Radio Białystok | Wiadomości | Ruszył proces aktywistów oskarżonych o pomoc nielegalnym migrantom. Poprzedził go protest przed sądem [zdjęcia, wideo]
Przed sądem w Hajnówce rozpoczął się we wtorek (28.01) proces pięciu osób zajmujących się pomocą humanitarną przy granicy z Białorusią, oskarżonych o ułatwienie grupie nielegalnych migrantów niezgodnego z prawem pobytu na terenie Polski. Chodzi o rodzinę z Iraku i Egipcjanina.
Losowanie dziennikarzy
Zanim sąd otworzył przewód sądowy, najpierw przeprowadził losowanie przedstawicieli mediów, którzy mogą przebywać na sali rozpraw. Sąd uznał, że ze względu na duże zainteresowanie dziennikarzy prasy, radia, telewizji i mediów internetowych i rozmiary sali, nie wszyscy przedstawiciele ok. 20 redakcji mogliby się na niej zmieścić.
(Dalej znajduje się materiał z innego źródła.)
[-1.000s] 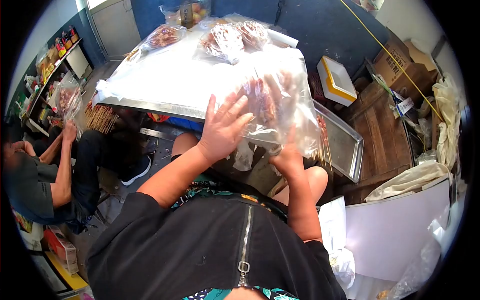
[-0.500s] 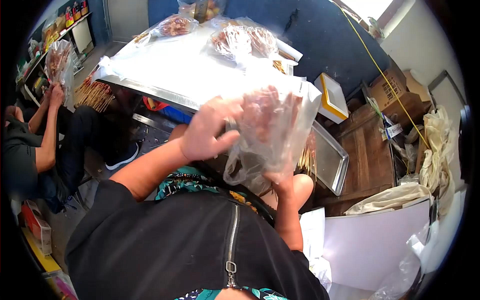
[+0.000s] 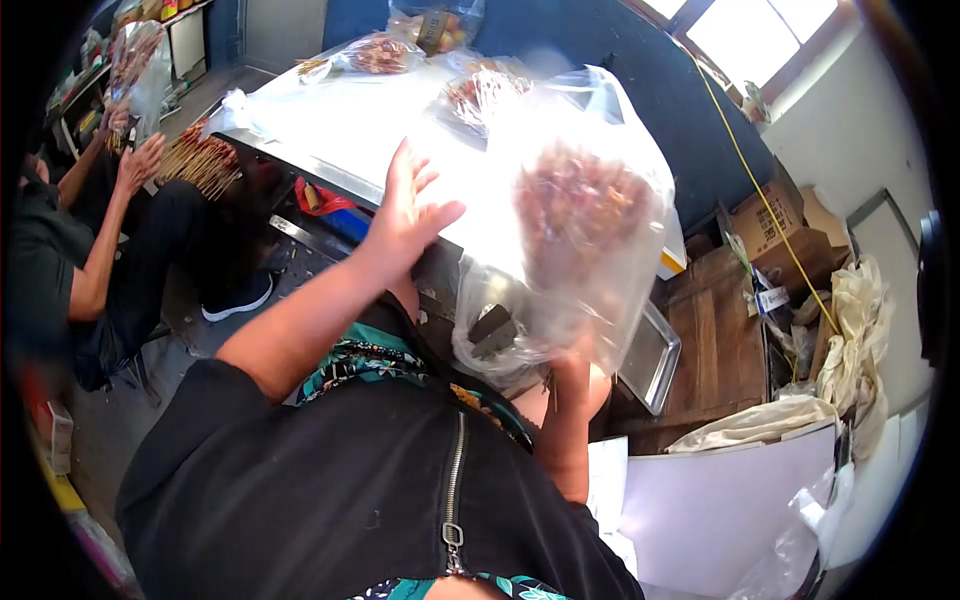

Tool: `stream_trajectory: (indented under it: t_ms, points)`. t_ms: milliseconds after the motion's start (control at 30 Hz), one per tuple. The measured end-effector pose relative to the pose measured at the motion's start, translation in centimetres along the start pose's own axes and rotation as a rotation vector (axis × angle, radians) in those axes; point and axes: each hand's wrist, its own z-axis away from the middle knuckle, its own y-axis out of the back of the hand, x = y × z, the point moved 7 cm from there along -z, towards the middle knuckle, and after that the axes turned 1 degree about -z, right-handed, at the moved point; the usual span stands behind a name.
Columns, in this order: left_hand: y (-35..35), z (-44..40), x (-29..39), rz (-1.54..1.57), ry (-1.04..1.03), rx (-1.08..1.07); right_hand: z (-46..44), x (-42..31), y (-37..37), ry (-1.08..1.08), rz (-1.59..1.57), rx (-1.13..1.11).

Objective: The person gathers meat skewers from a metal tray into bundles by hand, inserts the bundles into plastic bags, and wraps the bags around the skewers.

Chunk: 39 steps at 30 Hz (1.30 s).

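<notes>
A bundle of meat skewers [image 3: 580, 205] stands upright inside a clear plastic bag [image 3: 500, 300], the meat end uppermost. My right hand [image 3: 571, 358] is closed around the lower end of the bundle; the bag's open edge hangs loose beside it, and my fingers are partly hidden by plastic. To the left of the bag, my left hand [image 3: 415, 210] is raised with its fingers apart, holding nothing. Behind both hands lies the white-covered table [image 3: 330, 120], with bagged skewers [image 3: 485, 95] and another bagged bundle [image 3: 380, 52] towards its back.
At the left, a seated co-worker [image 3: 100, 230] handles another bagged bundle [image 3: 135, 60]; loose skewers [image 3: 200, 165] lie at the table's left corner. On the right are a metal tray [image 3: 650, 360], a brown wooden surface [image 3: 715, 330], cardboard boxes [image 3: 785, 225] and cloth [image 3: 860, 330].
My left hand has come away from the bag, moving left with fingers spread. The bagged bundle now stands further right, its plastic spread wider. The co-worker's nearer hand has opened away from their bundle.
</notes>
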Motion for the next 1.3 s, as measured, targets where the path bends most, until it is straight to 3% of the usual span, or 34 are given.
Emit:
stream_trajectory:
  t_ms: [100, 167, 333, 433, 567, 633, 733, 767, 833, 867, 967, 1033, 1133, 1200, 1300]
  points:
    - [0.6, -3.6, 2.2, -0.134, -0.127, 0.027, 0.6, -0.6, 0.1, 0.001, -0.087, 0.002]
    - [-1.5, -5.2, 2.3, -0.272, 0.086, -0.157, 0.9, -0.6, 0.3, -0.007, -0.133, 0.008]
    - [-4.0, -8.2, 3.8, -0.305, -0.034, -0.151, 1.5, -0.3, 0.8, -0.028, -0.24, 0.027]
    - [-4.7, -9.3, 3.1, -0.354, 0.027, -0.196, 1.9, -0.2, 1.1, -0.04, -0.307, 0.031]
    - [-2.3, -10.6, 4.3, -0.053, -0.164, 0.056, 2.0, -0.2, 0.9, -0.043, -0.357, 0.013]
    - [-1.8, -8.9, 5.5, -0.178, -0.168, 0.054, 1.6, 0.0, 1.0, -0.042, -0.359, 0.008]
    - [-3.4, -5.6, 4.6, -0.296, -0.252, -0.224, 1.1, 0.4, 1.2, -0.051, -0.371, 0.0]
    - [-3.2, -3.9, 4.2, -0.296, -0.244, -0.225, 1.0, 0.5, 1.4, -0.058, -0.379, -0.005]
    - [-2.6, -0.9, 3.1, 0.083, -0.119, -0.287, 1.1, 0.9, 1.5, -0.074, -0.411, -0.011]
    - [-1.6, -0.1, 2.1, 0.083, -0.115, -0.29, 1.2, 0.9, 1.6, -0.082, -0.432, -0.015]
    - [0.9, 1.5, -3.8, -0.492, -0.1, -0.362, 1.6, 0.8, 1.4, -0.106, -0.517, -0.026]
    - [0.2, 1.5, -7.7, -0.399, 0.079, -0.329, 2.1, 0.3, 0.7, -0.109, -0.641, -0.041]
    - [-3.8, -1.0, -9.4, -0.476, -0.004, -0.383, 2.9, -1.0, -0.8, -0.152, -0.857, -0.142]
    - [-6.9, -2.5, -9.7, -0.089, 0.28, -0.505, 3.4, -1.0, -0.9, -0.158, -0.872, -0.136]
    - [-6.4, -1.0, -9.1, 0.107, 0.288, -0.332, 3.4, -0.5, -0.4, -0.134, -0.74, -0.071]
Potem sąd oddalił wniosek obrony o umorzenie postępowania, a następnie - przez blisko godzinę - rozpoznawał za zamkniętymi drzwiami wniosek prokuratury o całkowite wyłączenie jawności procesu; oskarżyciel publiczny powołał się na ważny interes państwa. Ostatecznie sąd zdecydował, że wyłączenie jawności będzie częściowe.
Dwuletnie śledztwo i zmiana zarzutów
Do zatrzymania aktywistów niedaleko Narewki przez Straż Graniczną doszło blisko trzy lata temu. Jak podawała wtedy SG, aktywiści w samochodach wieźli nielegalnych migrantów. Prokuratura Rejonowa w Hajnówce postawiła zatrzymanym zarzuty pomocnictwa do nielegalnego przekraczania granicy polsko-białoruskiej (grozi za to nawet do ośmiu lat więzienia) przez Egipcjanina i rodzinę z Iraku; śledczy składali wnioski o areszt, ale sąd ich nie uwzględnił.
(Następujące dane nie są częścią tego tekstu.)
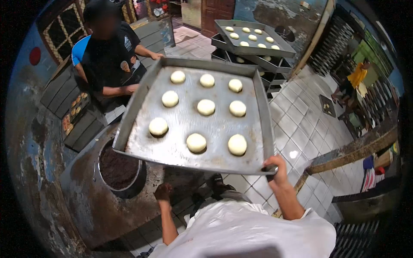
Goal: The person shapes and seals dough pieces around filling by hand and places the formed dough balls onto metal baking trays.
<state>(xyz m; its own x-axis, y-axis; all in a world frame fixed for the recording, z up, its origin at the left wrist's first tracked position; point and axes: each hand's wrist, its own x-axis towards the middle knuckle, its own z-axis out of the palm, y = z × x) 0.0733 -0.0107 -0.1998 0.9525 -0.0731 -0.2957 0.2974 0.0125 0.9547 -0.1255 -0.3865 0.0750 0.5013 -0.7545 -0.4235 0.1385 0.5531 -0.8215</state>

Po dwuletnim śledztwie prokuratura zmieniła te zarzuty i w takiej wersji do sądu trafił akt oskarżenia, dotyczący pięciu osób. Jedną z nich oskarżono m.in. o to, że dostarczała nielegalnym migrantom jedzenie i ubrania, gdy ci przebywali w lesie; miała też przekazywać im informacje przydatne na wypadek zatrzymania.
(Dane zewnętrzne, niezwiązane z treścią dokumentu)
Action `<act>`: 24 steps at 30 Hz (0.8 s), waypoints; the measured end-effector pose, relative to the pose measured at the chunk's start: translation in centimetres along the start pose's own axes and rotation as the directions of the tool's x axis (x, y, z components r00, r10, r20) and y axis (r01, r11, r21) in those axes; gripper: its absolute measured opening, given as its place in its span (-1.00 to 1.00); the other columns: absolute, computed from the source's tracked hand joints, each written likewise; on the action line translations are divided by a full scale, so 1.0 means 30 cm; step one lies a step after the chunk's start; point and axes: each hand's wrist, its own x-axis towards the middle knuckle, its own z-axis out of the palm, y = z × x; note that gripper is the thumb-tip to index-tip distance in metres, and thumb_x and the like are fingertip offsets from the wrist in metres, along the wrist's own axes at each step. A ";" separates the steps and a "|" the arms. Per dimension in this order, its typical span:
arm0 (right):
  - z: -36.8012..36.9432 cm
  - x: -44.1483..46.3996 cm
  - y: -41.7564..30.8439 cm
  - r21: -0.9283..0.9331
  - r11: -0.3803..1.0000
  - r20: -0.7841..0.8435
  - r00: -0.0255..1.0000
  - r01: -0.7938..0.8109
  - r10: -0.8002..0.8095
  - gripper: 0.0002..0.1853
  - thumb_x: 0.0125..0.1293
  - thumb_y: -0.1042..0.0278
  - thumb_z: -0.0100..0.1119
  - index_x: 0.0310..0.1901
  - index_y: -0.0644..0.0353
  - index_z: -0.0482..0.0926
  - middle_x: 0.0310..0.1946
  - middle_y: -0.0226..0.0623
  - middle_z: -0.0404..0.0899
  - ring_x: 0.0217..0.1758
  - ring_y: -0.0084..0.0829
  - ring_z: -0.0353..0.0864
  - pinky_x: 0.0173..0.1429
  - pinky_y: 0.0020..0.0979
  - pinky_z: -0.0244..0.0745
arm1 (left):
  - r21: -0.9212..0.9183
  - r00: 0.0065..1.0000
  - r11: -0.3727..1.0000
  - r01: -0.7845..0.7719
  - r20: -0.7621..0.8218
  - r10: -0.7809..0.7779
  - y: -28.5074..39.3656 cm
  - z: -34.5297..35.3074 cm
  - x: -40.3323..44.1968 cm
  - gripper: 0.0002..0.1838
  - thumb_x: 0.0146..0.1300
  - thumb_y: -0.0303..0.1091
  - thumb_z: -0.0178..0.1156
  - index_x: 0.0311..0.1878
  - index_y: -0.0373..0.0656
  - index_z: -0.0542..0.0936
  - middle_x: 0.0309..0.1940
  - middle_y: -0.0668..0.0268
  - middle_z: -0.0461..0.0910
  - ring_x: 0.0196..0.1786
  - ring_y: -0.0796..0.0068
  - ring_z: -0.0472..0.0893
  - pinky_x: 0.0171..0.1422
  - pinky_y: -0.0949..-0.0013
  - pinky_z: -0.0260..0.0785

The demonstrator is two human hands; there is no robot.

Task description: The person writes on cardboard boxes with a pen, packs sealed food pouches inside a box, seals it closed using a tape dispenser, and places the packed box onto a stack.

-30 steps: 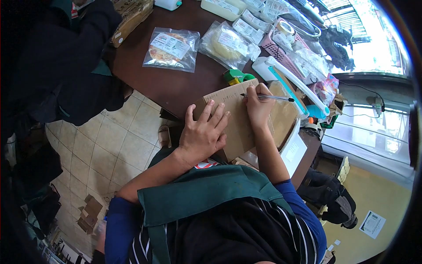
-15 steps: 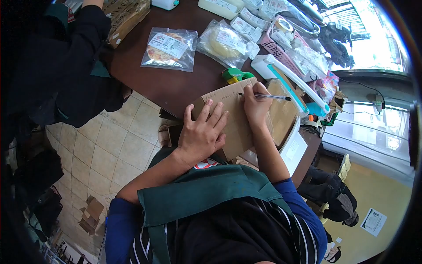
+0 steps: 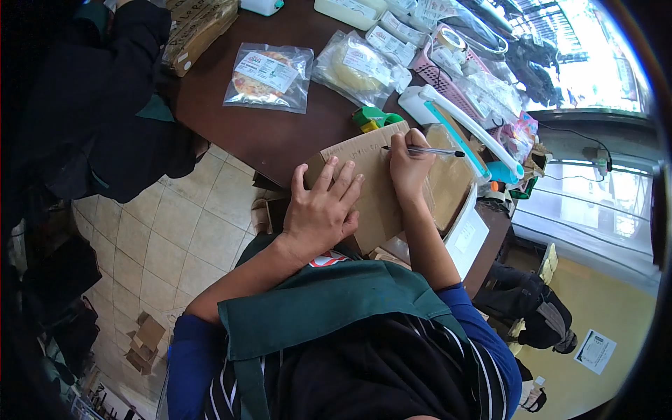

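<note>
A flat cardboard box [image 3: 371, 185] lies at the table's near edge with small handwriting along its upper part. My left hand [image 3: 322, 206] rests on its left side, fingers spread, holding nothing. In my right hand [image 3: 411, 168] a pen [image 3: 441, 151] is gripped, its tip at the box surface near the writing. Just beyond the box sits a green tape dispenser [image 3: 376, 117]. Another brown package [image 3: 448, 178] lies to the right, partly behind my right hand and forearm.
Bagged pizza [image 3: 266, 78] and a bagged round item [image 3: 357, 68] lie on the brown table [image 3: 210, 98]. A pink basket [image 3: 448, 80] and white-and-teal sealer [image 3: 465, 136] stand at right. A person in dark clothes [image 3: 105, 119] is at left, beside a carton [image 3: 199, 31].
The handwriting on the box has grown slightly, and my right hand with the pen has shifted a little. My left hand stays on the box. The other person's arm at upper left has moved.
</note>
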 end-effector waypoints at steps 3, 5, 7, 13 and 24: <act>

Osoba ta jest oskarżona też o udzielenie cudzoziemcom schronienia i zapewnienie odpoczynku oraz przewóz w głąb kraju.
Pozostałe cztery oskarżono o to, że przewoziły w głąb kraju tych cudzoziemców. W ocenie prokuratury, oskarżeni działali w celu osiągnięcia korzyści osobistej przez osoby, którym pomogły.
Akt oskarżenia i protesty
Postawienie zarzutów, a potem skierowanie do sądu aktu oskarżenia spotkało się z protestami ze strony organizacji niosących pomoc humanitarną w związku z kryzysem migracyjnym na granicy z Białorusią.
Już w 2022 roku Grupa Granica, której aktywiści od początku kryzysu migracyjnego na polsko-białoruskiej granicy niosą pomoc humanitarną przebywającym w lasach imigrantom informowała, że zatrzymani nieśli pomoc humanitarną rodzinie z siódemką małych dzieci, która "przebywała w lesie od wielu dni: bez wody, jedzenia, schronienia i dostępu do pomocy medycznej".
Zarzuty pomocnictwa w nielegalnym przekraczaniu granicy określiła jako "absurdalne".
Oferowana pomoc, to ratowanie wyczerpanych ludzi przed śmiercią na polskim terytorium - podawała wówczas w mediach społecznościowych, podkreślając, że polskie prawo "nakazuje niesienie pomocy tym, których życie jest zagrożone".
Do udziału w procesie dopuszczone zostały - w charakterze organizacji społecznych - m.in. Helsińska Fundacja Praw Człowieka i Naczelna Rada Adwokacka.
Pikieta przed sądem
Zanim rozpoczął się proces, przed sądem w Hajnówce zebrała się spora grupa osób, które przyjechały z różnych stron Polski. Mają ze sobą transparenty "Głodnego nakarmić" czy "Nie karać za dobro".
Jak podkreślają, pomaganie jest obowiązkiem każdego z nas i nawet kodeks karny przewiduje odpowiedzialność za nieudzielenie takiej pomocy. Dlatego - jak mówią - zarzuty prokuratury są absurdalne, bo oskarżeni pomagali bezinteresownie. W interpretacji prokuratury korzyść odniosły osoby, którym tej pomocy udzielono. Jak mówią protestujący, ten proces ma odstraszać innych od tego typu działań.